Our Perverse Infatuation with Mean Girls

3479633meangirls2004720It’s reported that the Mean Girls cast will reunite for a comedy sketch on a network to be announced. On one level, it makes sense. The original movie, based on a book by Rosalind Wiseman, was a huge success. Its characters captured a special dimension of mean girls’ lives, making the absurdity of their manipulations comic fodder. I bet the new sketch will be equally clever. Tina Fey is a comic genius, and if anything she’s gotten better since the movie’s debut a decade ago.
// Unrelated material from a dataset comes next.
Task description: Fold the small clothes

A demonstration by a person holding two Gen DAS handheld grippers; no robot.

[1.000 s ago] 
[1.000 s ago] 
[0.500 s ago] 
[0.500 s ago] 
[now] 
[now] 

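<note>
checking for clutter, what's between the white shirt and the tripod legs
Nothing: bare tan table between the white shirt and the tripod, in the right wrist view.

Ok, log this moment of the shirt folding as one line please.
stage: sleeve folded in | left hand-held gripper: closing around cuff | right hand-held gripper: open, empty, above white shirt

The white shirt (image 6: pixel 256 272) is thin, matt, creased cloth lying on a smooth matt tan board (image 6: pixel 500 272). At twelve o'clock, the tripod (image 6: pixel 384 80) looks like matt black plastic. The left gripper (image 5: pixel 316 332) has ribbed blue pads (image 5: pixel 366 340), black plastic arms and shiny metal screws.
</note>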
Question: Is it okay to riff on mean girls, when real mean girls are working their real mean magic on defenseless kids every day? This is not an abstraction to me. I am often talking to girls about the subtle bullying that goes on in school; the subtle innuendo of hurtful, insulting language, the clever use of semantics, the particular expressions, and unsettling laughter that make up the mean girl arsenal. These are the social cues that make girls on the outside feel anxious, and in some cases, paranoid. Note: this is not the funny part of the mean girls phenomenon.

In real life, real mean girls make the lives of other girls miserable. Mean girls can drive other girls to change schools, need mental health treatment, and in the most tragic situations, commit suicide. None of this is nearly so funny as the girls depicted in the movie.

Another question: Is there is a double standard for gender, when it comes to bullying?. Imagine that boys who intimidate, bully and brutalize other boys became the subject of a comedy called Bad Boys.  The movie would be nonstop laughter as bigger, stronger, antisocial boys pushed around other boys, who had too few friends, who looked weird to bullies, or who dared to express a different viewpoint. (Many bullies are especially sensitive to kids who use big words – can you guess why?)  I’m thinking that Bad Boys wouldn’t get a free pass. Instead, it would be challenged, and hopefully called out for its regressive ideas; for making the daily horror of children the subject of entertainment. We should be smart, and have the character not to let our kid’s traumas and dramas be cannibalized for entertainment that lacks a more transcendent message.

I’m sure that many would argue that Mean Girls is in fact transcendent; that it is a form of social critique. I don’t doubt that there is a layer of this, but that is not what made the movie popular and financially successful. For me, a film like Mean Girls is actually less problematic than how we as a culture digest it. Like other aspects of mass culture, which we consume without much sensitivity to nuance, mean girls becomes a “thing” – a social thing to think about, reference with friends, and vaguely worry about if we have daughters. Even the term “mean girls,” the ways it is so easy to say, and how it has an ambiance of silliness, somehow makes it more acceptable. By referring to “girls,” it becomes easier to write it all off as coming of age stuff – nothing to worry too much about. But what if the things that mean girls do is genuine antisocial behavior that warrants diagnosis – and police intervention? Why do we smile wryly at snide behavior, when we know it conveys an absence of empathy, and joy in belittling others.

It may be that mean girls gets a pass because we believe that the intra-gender struggle for power deployed by some girls is a reaction to living in a world where girls and women are systematically denied their share of power and influence. Maybe mean girls reminds us that desire for power is alive and well among girls. Maybe that’s the main point; what we need to take in before worrying about the kinds of social consequences I’m raising here.

However, it seems especially easy to sympathize with mean girls in the movies because they are almost always pretty, and often seductive. It’s those very qualities, in combination with their meanness that makes them interesting to watch. But let’s be honest, many an antisocial personality has been a charmer. They know how to hold our gaze, and command our subordination. Mean girls know how to make us afraid to be ourselves. They silence other kids, and ultimately make the world a smaller, less diverse place.